• [Exercise requirements] Each line at or after the one containing "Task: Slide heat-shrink" should be transcribed exactly, up to and including the final line of the data.

• [Information provided]
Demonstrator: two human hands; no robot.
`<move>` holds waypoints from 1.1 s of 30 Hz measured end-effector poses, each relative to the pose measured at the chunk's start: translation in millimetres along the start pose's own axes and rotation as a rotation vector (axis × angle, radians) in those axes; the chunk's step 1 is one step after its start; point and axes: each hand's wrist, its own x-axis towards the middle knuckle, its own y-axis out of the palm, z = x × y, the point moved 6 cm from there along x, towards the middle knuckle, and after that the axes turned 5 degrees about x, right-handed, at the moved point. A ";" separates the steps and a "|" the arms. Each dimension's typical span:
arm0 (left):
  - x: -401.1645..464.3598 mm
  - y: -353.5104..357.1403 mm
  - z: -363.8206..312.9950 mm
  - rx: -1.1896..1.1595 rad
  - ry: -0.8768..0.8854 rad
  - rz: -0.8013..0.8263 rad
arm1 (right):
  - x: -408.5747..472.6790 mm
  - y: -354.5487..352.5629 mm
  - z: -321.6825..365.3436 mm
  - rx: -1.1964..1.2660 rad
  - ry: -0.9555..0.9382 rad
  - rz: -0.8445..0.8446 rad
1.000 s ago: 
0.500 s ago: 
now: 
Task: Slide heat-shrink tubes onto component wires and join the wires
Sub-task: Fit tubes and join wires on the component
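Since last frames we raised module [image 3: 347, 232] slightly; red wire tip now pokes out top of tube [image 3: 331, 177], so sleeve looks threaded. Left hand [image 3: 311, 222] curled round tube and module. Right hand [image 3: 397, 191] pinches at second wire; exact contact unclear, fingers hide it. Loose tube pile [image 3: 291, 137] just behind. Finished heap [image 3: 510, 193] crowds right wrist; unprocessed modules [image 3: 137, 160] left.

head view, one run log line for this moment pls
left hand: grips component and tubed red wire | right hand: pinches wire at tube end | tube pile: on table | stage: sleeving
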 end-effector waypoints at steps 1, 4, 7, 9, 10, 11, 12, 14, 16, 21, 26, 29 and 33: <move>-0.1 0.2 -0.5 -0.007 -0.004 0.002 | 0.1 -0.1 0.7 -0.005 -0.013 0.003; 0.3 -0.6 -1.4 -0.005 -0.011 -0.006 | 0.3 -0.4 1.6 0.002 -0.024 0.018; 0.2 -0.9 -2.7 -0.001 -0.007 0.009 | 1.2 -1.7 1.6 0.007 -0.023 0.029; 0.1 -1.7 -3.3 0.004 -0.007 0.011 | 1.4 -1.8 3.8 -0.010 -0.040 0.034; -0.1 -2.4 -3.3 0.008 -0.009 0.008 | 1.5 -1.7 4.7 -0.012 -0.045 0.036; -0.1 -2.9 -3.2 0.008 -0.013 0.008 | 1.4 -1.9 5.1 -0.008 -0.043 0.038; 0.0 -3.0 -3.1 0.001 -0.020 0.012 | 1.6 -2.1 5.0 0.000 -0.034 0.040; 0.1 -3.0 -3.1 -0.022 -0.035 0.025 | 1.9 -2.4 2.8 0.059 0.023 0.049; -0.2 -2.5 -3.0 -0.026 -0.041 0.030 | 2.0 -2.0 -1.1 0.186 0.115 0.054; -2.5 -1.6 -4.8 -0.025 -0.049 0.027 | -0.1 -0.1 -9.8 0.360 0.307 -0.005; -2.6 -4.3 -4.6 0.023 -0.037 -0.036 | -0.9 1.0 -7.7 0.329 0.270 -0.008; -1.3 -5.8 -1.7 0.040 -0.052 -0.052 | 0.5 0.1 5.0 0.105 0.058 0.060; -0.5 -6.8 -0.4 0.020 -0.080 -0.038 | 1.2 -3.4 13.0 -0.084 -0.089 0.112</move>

• [Your response]
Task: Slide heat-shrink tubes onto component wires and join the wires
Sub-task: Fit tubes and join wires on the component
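Since last frames we raised module [image 3: 347, 232] slightly; red wire tip now pokes out top of tube [image 3: 331, 177], so sleeve looks threaded. Left hand [image 3: 311, 222] curled round tube and module. Right hand [image 3: 397, 191] pinches at second wire; exact contact unclear, fingers hide it. Loose tube pile [image 3: 291, 137] just behind. Finished heap [image 3: 510, 193] crowds right wrist; unprocessed modules [image 3: 137, 160] left.

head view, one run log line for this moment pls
left hand: grips component and tubed red wire | right hand: pinches wire at tube end | tube pile: on table | stage: sleeving
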 end-effector waypoints at steps 1, 4, 7, 9, 10, 11, 12, 14, 16, 21, 26, 29 and 33: <move>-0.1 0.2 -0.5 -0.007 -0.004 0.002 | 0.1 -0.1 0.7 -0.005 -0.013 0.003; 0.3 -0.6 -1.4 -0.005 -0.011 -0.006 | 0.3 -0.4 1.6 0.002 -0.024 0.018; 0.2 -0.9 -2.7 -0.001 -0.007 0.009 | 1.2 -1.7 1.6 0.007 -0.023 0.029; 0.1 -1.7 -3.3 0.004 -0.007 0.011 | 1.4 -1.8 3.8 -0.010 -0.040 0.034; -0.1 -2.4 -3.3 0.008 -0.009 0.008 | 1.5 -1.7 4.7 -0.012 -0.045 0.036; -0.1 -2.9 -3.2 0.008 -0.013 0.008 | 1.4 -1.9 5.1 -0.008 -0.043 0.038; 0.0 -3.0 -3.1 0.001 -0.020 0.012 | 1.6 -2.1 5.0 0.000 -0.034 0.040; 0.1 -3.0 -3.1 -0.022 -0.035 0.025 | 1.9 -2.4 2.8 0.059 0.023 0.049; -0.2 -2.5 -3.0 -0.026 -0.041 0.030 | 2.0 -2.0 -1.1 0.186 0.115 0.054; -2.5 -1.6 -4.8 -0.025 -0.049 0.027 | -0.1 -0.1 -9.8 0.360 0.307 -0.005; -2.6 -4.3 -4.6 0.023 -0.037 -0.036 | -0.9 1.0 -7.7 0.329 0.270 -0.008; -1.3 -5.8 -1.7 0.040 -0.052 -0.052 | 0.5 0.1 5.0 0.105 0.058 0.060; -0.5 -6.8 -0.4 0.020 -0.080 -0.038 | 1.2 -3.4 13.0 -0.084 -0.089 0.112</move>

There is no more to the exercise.